--- What you have to do ---
Give the data back exactly. Leave out any images.

--- Data excerpt ---
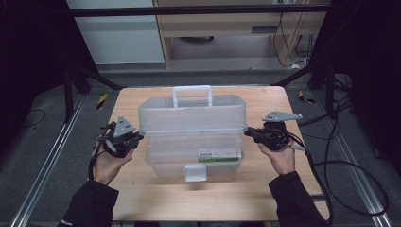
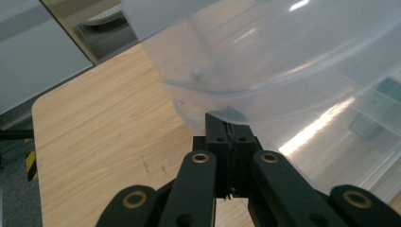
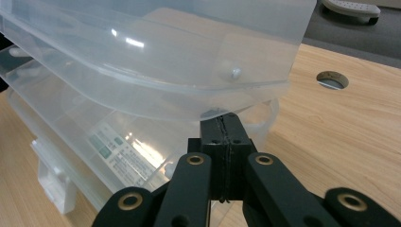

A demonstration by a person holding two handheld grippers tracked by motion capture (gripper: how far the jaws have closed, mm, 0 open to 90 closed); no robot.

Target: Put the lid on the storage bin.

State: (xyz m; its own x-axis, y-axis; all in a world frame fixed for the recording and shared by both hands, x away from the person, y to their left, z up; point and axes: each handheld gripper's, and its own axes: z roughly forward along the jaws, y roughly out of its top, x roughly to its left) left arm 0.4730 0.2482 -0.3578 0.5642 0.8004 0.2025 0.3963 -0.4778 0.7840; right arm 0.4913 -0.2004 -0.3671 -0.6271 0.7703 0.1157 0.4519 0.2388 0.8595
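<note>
Black jaws of the left gripper [image 2: 228, 142] and right gripper [image 3: 222, 137] are pressing fully together with nothing between them, their tips sitting under the raised lid [image 1: 191, 113] at each end. Slipping off that smooth edge is the risk, dropping it onto the clear plastic box [image 1: 194, 161], which is standing mid-table [image 1: 142, 194], handle up, front latch hanging loose

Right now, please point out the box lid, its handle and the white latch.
box lid [image 1: 191, 113], high view, on its clear top panel
handle [image 1: 192, 89], high view, on its top bar
white latch [image 1: 196, 173], high view, on its front tab
</note>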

--- Task result ---
A demonstration by a person holding two handheld grippers tracked by motion capture (gripper: how far the jaws have closed, mm, 0 open to 90 closed); no robot.

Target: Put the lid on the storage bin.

State: (xyz m; its own x-axis, y-axis; all in a world frame fixed for the recording and shared by both hands, x away from the person, y to their left, z up; point and axes: each handheld gripper's, and its own axes: z roughly forward along the jaws, y roughly out of its top, x roughly to its left) left arm 0.4730 0.2482 -0.3578 0.5642 0.8004 0.2025 0.3963 -0.4778 0.7840; right arm 0.4913 -0.2004 -0.3671 -0.6271 0.7703 0.1157 0.4519 0.2388 0.8595
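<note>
Black jaws of the left gripper [image 2: 228, 142] and right gripper [image 3: 222, 137] are pressing fully together with nothing between them, their tips sitting under the raised lid [image 1: 191, 113] at each end. Slipping off that smooth edge is the risk, dropping it onto the clear plastic box [image 1: 194, 161], which is standing mid-table [image 1: 142, 194], handle up, front latch hanging loose

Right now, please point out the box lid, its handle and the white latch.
box lid [image 1: 191, 113], high view, on its clear top panel
handle [image 1: 192, 89], high view, on its top bar
white latch [image 1: 196, 173], high view, on its front tab
</note>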

The response is finished.